Aortic heart valve diseases, such as calcification, are typically treated by replacement with a bioprosthetic heart valve that restores valve function. Recently, percutaneous bioprosthetic heart valve replacement, a minimally invasive treatment that involves catheter-based deployment, has become popular. Such designs require thin, flexible biological tissues that can fit into delivery catheters, but the impact of using such tissues is unclear. Emily Johnson et al. (pp. 19007–19016) used high-fidelity computational methods to model and simulate four bioprosthetic aortic heart valve implants and evaluated the impact of using thin tissues on bioprosthetic heart valve function. The authors found that thin tissues induced significant leaflet flutter, a phenomenon that generated irregular, oscillatory valve behavior and may accelerate leaflet deterioration and reduce valve durability. The flutter motion also induced disturbed blood flow patterns that can lead to an increased risk of blood damage and thrombosis. According to the authors, thinner, more flexible tissues can have a potentially serious impact on bioprosthetic heart valve function due to the adverse effects of leaflet flutter on valve structural integrity and on blood flow throughout the cardiac cycle. — S.R.

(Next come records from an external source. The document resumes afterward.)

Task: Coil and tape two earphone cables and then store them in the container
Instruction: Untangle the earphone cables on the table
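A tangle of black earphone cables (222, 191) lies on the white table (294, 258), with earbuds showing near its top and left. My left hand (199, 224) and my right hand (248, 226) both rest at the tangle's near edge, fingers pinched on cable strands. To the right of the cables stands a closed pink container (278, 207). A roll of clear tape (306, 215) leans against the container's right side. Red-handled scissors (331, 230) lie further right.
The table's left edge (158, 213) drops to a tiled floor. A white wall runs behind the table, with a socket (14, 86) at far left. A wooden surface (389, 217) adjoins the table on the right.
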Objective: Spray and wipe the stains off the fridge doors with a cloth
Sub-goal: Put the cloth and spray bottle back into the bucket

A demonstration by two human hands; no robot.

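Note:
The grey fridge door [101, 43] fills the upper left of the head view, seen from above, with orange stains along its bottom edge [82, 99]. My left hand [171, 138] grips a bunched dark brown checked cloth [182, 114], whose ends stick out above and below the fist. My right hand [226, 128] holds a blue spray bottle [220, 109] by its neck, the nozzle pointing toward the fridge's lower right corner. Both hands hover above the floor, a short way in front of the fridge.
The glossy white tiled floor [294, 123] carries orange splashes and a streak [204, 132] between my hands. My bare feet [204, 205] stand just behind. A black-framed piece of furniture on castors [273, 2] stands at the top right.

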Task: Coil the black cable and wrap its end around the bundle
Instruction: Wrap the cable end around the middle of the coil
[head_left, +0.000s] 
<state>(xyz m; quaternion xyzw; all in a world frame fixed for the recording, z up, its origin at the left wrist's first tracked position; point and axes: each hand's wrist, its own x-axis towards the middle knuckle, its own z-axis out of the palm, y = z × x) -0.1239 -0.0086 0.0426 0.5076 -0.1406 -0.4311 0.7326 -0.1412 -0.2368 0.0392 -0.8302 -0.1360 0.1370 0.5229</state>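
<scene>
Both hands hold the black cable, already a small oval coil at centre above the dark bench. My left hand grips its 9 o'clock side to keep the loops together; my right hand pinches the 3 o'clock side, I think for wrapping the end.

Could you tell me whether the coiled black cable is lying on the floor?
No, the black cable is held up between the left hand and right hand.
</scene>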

REM sleep and feeding behavior
Rapid eye movement (REM) sleep is associated with an increase in the activity of neural networks in the lateral hypothalamus, a brain region that plays a critical role in feeding. However, the physiological functions of such neural activity are unclear. Lukas Oesch et al. (pp. 19590–19598) used calcium imaging and optogenetic silencing to record and inhibit the activity of neurons in the lateral hypothalamus of freely behaving mice. The authors focused on vesicular γ-aminobutyric acid (GABA) and glycine transporter-expressing (LHvgat) neurons, which release the inhibitory signaling molecules GABA and glycine. Calcium imaging experiments showed that the activity patterns of LHvgat neurons during feeding were highly similar to those during REM sleep, but not during non-REM sleep. Moreover, optogenetic silencing of LHvgat neurons during REM sleep, but not during wakefulness, resulted in a decrease in food consumption in later feeding sessions. Taken together, the results suggest that the activity of LHvgat neurons during REM sleep is necessary to maintain normal activation of feeding-related LHvgat neurons and normal food intake during subsequent wakefulness. According to the authors, the activity pattern that signals feeding during wakefulness might be strengthened during REM sleep, which may play an important role in stabilizing feeding behavior and its underlying neuronal circuits. — J.W.